Assignment: From the entries below, please output exactly the lines starting at the one containing "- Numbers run" and ending at the one containing "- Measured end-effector", both included.

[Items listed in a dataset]
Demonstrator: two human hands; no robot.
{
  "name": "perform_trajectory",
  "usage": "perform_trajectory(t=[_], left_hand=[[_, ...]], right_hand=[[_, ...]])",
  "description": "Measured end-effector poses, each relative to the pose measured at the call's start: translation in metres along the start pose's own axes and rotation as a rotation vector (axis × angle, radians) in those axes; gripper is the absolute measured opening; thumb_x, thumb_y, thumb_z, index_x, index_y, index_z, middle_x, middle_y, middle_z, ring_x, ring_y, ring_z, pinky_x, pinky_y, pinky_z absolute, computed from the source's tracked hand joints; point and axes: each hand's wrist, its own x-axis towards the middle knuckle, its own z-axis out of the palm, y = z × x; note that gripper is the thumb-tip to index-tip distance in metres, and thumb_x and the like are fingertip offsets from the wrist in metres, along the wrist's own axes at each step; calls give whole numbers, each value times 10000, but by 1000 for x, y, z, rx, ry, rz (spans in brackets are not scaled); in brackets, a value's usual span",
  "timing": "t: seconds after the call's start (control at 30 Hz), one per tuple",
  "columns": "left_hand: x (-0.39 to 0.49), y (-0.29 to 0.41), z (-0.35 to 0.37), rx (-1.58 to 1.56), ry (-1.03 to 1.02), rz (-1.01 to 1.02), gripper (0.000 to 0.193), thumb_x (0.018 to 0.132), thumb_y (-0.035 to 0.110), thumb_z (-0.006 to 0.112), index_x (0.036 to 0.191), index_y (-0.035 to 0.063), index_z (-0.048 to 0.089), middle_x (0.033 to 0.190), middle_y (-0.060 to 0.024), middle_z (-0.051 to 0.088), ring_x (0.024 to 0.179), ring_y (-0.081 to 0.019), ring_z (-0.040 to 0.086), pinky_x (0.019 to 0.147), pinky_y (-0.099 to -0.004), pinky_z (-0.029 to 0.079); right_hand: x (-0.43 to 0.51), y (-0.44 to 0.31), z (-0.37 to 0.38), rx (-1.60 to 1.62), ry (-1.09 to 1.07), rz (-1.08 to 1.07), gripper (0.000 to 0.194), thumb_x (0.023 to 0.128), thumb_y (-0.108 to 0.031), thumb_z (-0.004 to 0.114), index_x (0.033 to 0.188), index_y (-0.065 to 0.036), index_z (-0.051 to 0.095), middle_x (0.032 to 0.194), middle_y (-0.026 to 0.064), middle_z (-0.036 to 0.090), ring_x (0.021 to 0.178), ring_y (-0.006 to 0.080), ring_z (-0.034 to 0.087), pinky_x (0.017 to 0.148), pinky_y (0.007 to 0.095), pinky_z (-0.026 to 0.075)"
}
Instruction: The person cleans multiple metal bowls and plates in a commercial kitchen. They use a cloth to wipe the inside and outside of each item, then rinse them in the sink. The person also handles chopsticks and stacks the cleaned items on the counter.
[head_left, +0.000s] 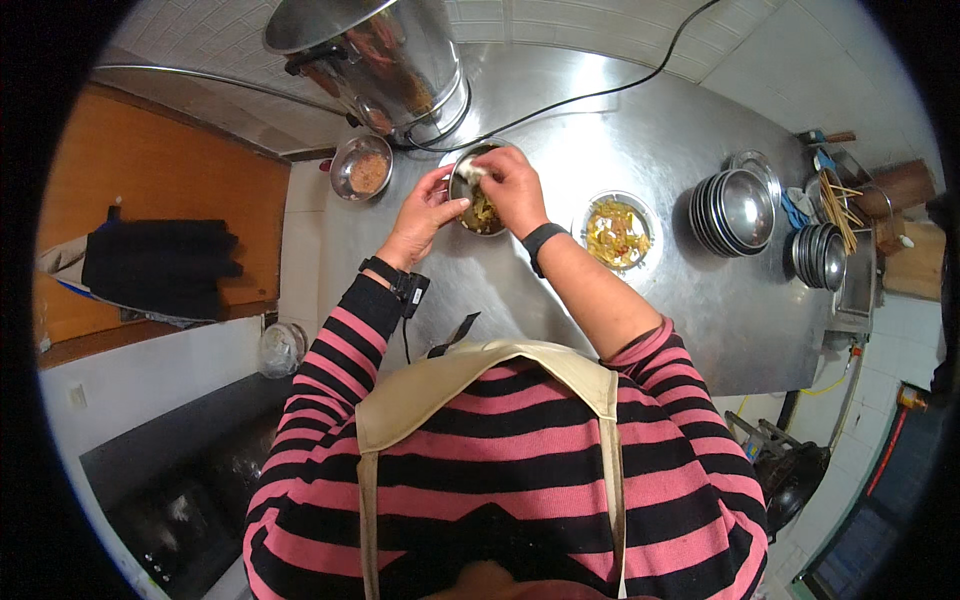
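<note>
A metal bowl (491, 229) with yellow-green, chopped-looking food (482, 212) stands on the steel table in front of me. My left hand (424, 217) is at the bowl's left side, thumb over the rim and fingers along the outer wall. Over the bowl, my right hand (516, 187) pinches a white, soft-looking piece (471, 169); whether it is cloth, paper or food is unclear. The right hand hides part of the bowl's contents. To the right of that hand sits a round metal dish (654, 217) holding yellowish shredded food with red bits (616, 234) in liquid.
A tall steel pot (405, 75) stands at the back left, beside a small bowl of brownish crumbly food (369, 172). A black cable (570, 100) crosses the steel table (525, 300). Stacked metal bowls (739, 214), smaller bowls (821, 257) and chopsticks (836, 202) are at the right.
</note>
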Motion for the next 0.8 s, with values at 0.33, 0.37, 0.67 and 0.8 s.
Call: perform_trajectory(t=[0.33, 0.37, 0.67, 0.8], left_hand=[[37, 24, -31, 293, -21, 187, 766, 799, -6, 790, 1483, 72, 455, 1460, -50, 488, 1321, -194, 470, 1112, -332, 401], [38, 24, -32, 283, -34, 194, 768, 797, -8, 791, 1483, 70, 455, 1458, -50, 491, 1322, -195, 469, 1120, -336, 394], [49, 19, -31, 291, -68, 209, 782, 771, 40, 848, 1466, 109, 495, 1409, -40, 478, 1300, -197, 477, 1063, -383, 469], [44, 27, -22, 515, -31, 264, 795, 741, 24, 854, 1450, 147, 514, 1386, -18, 437, 1270, -178, 480, 1039, -378, 497]], right_hand=[[28, 20, 13, -206, -138, -115, 260, 742, 69, 679, 972, -40, 737, 1045, 140, 661, 1002, 333, 648, 890, 400, 531], [30, 20, 14, -78, -60, -63, 244, 753, 64, 683, 969, -37, 737, 1039, 132, 663, 998, 318, 654, 886, 388, 534], [26, 22, 5, -433, -478, -276, 226, 686, 19, 695, 902, -42, 717, 1007, 122, 640, 985, 355, 599, 876, 415, 512], [28, 18, -4, -350, -160, -371, 304, 701, 60, 648, 985, -33, 700, 1098, 135, 638, 1022, 366, 588, 887, 427, 511]])
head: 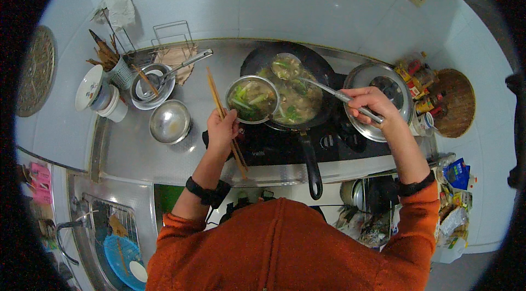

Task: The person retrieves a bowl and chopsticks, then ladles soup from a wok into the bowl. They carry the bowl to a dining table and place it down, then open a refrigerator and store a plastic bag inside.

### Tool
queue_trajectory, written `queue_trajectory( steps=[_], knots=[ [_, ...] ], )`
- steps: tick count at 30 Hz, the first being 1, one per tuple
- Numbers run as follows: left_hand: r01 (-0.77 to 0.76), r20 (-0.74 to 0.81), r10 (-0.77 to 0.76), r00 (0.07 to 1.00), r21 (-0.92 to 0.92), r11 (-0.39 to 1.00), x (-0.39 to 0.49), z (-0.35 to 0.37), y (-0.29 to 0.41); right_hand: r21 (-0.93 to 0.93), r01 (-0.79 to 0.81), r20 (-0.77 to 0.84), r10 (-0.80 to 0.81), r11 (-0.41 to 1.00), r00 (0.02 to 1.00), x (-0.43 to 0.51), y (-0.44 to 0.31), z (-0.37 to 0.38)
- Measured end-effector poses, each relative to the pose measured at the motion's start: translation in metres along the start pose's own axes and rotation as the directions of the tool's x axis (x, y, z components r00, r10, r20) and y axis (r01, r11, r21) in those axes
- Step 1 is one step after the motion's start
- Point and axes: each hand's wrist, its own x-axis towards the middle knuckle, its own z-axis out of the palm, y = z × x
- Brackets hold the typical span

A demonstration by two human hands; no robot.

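Observation:
My left hand (222, 130) grips the near rim of a metal bowl (252, 99), which holds soup with green leaves. A pair of wooden chopsticks (214, 91) is also held in this hand, pointing away from me. My right hand (370, 106) is closed around the handle of a metal ladle (343, 97). Soup with greens fills the ladle's round head, which is over the far part of a black wok (263, 54). More broth and leaves lie in the wok, just right of the bowl. Its black handle (311, 167) points toward me.
The wok sits on a black gas stove (283, 153). A glass lid (357, 124) rests right of it, near bottles (425, 106) and a woven basket (456, 104). Leftward are an empty metal bowl (169, 121), stacked bowls with a strainer (164, 79), and a sink (88, 217).

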Motion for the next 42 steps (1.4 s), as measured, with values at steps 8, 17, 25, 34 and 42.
queue_trajectory(
  steps=[8,17,25,34,42],
  knots=[
    [-0.021,-0.016,0.020,1.000,-0.034,0.999,-0.001,0.000,-0.003,-0.101,0.032,0.042,-0.028,0.994,0.999,-0.032,-0.015,0.019],
    [-0.002,-0.049,0.000,0.999,-0.032,0.999,-0.001,-0.001,-0.005,-0.715,0.241,0.046,-0.300,0.656,0.953,-0.042,0.039,0.067],
    [-0.001,-0.114,0.001,0.993,0.005,1.000,-0.002,0.001,-0.001,-0.881,0.438,0.211,-0.679,0.180,0.704,-0.061,0.057,0.058],
    [0.028,-0.036,-0.028,0.999,0.003,1.000,0.001,0.002,0.006,-0.999,-0.048,-0.039,-0.388,-0.012,0.921,-0.042,0.057,0.018],
    [0.050,-0.081,-0.050,0.995,-0.007,0.999,-0.001,0.002,0.012,-0.735,-0.090,-0.201,-0.090,0.672,0.975,-0.003,0.087,0.027]
  ],
)
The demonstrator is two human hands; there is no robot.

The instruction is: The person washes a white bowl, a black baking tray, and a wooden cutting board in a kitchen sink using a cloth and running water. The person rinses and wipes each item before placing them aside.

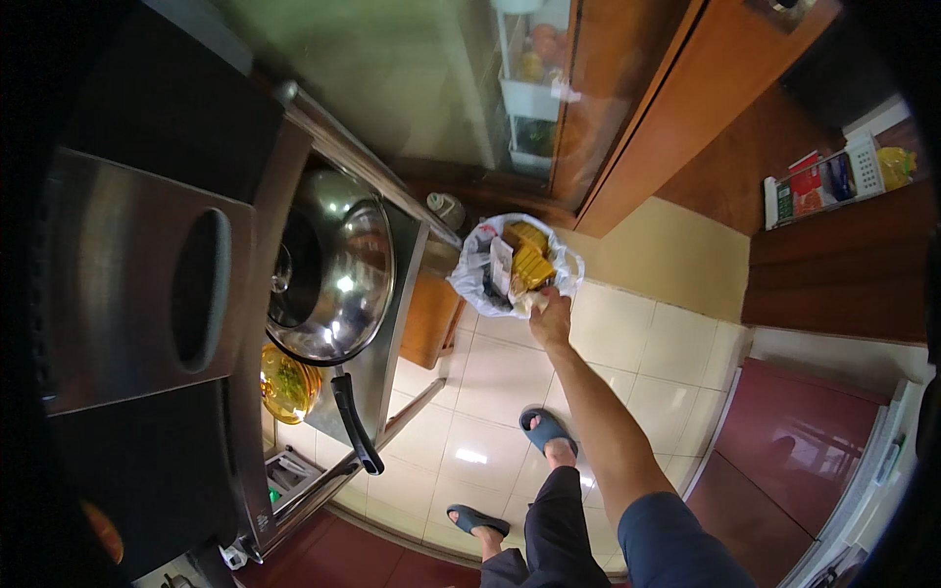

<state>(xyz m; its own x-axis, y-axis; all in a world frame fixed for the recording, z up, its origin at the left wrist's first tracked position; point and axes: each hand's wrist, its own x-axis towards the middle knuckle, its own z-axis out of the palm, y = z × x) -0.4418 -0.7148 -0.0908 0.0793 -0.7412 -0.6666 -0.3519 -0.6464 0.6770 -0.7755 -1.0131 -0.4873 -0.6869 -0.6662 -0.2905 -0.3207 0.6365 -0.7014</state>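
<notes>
My right hand (551,322) reaches out to the near rim of a waste bin lined with a white plastic bag (476,283). Its fingertips meet a pale crumpled scrap (528,303) at the bag's edge; whether they grip it is hidden. Inside the bag lie yellow ridged packaging (531,266) and a whitish flat packet (501,264). My left hand is out of view.
To the left, a lidded wok (353,287) sits on a metal stand, its black handle (354,422) jutting out. An amber glass bowl (291,386) is beside it. A wooden-framed glass door (684,110) stands beyond the bin. Dark red cabinets (798,441) line the right.
</notes>
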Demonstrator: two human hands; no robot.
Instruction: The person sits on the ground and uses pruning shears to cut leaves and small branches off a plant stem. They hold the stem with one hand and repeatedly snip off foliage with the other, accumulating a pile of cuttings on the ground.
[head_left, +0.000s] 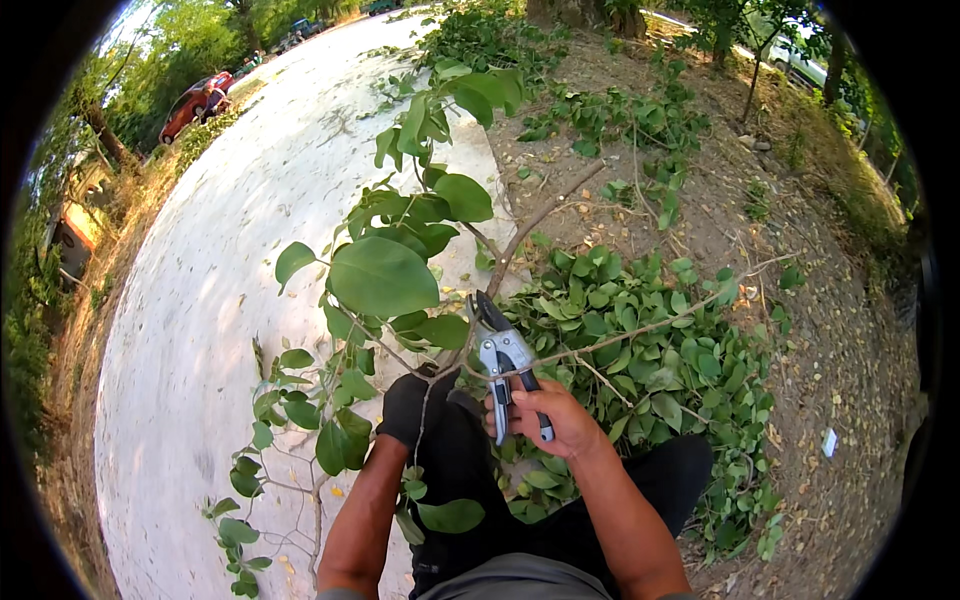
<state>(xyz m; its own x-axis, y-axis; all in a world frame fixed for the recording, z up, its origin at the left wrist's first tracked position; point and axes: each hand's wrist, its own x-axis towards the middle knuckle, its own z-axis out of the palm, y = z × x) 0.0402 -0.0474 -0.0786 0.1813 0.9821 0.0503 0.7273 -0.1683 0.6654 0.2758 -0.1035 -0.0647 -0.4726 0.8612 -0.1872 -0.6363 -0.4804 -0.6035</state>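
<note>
My left hand (415, 409), in a black glove, grips a leafy branch (517, 238) near its fork, low in the middle of the view. Twigs with broad green leaves spread from it up, left and down past my forearm. My bare right hand (551, 420) holds a pair of pruning shears (504, 352) by the grey and black handles. The blades point up and lie beside the branch stem, just above the fork. Whether they touch the stem I cannot tell. A long thin twig crosses in front of the shears and runs off to the right.
Cut leafy branches (645, 337) lie heaped on the soil right of my knees. More cuttings (622, 112) lie farther ahead near a tree trunk (581, 13). A pale paved strip (195, 300) runs along the left. Far off at upper left are a red car (184, 109) and a person (215, 101).
</note>
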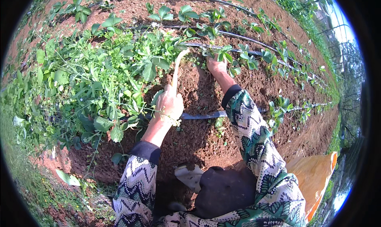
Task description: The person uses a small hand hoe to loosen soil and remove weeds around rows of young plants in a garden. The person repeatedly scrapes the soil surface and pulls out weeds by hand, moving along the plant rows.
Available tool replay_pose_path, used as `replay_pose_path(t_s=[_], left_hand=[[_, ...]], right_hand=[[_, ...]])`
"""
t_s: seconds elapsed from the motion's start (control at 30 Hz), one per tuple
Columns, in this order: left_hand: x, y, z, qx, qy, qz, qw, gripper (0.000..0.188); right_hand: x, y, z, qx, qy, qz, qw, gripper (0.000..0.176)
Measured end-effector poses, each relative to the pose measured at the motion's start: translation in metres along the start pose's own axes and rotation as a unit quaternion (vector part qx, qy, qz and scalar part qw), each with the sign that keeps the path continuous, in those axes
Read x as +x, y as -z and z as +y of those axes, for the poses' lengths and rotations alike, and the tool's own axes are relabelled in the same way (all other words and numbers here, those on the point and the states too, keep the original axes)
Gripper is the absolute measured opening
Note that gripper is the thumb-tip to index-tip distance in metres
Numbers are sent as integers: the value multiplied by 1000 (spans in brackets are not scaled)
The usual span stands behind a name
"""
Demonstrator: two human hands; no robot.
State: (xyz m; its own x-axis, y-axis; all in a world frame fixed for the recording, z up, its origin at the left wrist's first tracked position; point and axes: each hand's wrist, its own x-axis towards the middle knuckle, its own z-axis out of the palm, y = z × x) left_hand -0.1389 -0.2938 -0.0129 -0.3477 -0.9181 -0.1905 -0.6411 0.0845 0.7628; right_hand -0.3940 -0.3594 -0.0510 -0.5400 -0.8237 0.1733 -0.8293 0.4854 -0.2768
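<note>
My left hand [169, 103] is closed around a pale, narrow, curved hand tool [176, 68], and its hooked tip reaches the soil beside dense greenery. Whether the tool is a sickle or a bent stick, I cannot tell. My right hand [217, 66] reaches down to the soil beside a small strawberry-like plant [223, 53]. Its fingertips are hidden, so any grip there does not show. Left of my left hand spreads a thick tangle of leafy weeds [110, 78] with small white flowers. Crumbly reddish soil [195, 93] lies between my hands.
Flat drip-irrigation tape [205, 116] crosses the bed below my hands; another drip line [251, 52] runs beyond them. My dark-clothed knee [226, 191] is at the bottom. A tan sack with an orange edge [312, 176] stands at the lower right.
</note>
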Motion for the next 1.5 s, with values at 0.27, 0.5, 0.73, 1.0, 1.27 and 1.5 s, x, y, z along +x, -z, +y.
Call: replay_pose_path(t_s=[0.27, 0.5, 0.73, 1.0, 1.27, 1.5], left_hand=[[9, 0, 21, -165, 155, -105, 968, 18], [-13, 22, 18, -177, 98, -145, 969, 13], [-54, 6, -12, -80, -90, 22, 993, 18], [-12, -11, 22, 29, -93, -44, 994, 22], [15, -13, 22, -4, -34, 22, 999, 23], [17, -33, 6, 18, -39, 78, 996, 23]], right_hand=[[-3, -8, 2, 151, -72, -45, 985, 23], [-17, 5, 7, 166, 21, 55, 984, 21], [-78, 48, 45, 521, 3, -178, 835, 26], [-71, 94, 70, 381, -184, -265, 866, 30], [-39, 53, 54, 131, 42, -64, 988, 59], [-6, 34, 38, 0, 110, -180, 977, 44]])
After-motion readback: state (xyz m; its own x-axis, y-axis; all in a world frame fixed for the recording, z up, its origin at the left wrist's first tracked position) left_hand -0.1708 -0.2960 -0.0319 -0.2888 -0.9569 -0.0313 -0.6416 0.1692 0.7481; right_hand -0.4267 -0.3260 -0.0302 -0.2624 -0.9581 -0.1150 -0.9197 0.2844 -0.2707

Reply to the exercise:
- Numbers run as follows: left_hand: r01 (-0.77 to 0.76), r20 (-0.74 to 0.81), r10 (-0.77 to 0.76), r00 (0.07 to 1.00), r21 (-0.92 to 0.92), r11 (-0.39 to 1.00), x (-0.39 to 0.49), z (-0.35 to 0.37), y (-0.29 to 0.41); right_hand: r21 (-0.93 to 0.93), r01 (-0.79 to 0.81), r20 (-0.77 to 0.84), r10 (-0.80 to 0.81), r11 (-0.41 to 1.00), r00 (0.02 to 1.00), x (-0.43 to 0.51), y (-0.44 to 0.31), z (-0.37 to 0.38)
- Measured end-effector poses, each relative to the pose measured at the motion's start: translation in metres along the start pose's own axes and rotation as the directions of the tool's x axis (x, y, z components r00, r10, r20) and y axis (r01, r11, r21) in those axes

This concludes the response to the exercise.